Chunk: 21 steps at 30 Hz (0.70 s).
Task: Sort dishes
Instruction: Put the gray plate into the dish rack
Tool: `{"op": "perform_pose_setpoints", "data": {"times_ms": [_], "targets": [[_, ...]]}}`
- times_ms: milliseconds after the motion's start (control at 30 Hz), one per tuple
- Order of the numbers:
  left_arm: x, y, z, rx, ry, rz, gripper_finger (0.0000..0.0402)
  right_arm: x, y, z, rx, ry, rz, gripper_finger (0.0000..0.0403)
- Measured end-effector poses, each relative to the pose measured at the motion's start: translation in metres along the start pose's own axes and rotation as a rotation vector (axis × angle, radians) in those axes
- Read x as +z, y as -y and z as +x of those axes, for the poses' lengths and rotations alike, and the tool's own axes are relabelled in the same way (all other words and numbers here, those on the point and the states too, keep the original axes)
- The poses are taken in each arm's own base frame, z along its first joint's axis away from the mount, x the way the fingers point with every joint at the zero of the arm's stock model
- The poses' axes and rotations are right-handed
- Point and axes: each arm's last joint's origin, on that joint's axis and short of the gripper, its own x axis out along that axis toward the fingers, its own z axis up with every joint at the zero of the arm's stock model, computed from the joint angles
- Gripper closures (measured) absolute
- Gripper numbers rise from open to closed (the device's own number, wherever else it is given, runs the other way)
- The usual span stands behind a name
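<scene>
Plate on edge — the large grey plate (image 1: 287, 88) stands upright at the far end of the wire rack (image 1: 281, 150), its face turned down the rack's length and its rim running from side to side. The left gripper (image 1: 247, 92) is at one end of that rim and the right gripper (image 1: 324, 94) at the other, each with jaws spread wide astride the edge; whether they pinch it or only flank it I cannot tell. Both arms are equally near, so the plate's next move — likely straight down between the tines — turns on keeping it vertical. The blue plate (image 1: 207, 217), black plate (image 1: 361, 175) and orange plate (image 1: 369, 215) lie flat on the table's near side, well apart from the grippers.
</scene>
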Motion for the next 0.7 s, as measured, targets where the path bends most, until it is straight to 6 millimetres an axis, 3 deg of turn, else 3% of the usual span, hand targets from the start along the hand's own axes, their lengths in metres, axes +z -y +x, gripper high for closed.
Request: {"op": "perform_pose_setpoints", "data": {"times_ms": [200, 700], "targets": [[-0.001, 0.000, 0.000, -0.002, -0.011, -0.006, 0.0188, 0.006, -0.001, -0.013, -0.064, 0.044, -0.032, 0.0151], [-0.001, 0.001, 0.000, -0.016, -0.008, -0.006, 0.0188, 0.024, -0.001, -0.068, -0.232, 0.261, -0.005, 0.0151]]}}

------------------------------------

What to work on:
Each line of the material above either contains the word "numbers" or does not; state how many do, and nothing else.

Result for this exercise:
3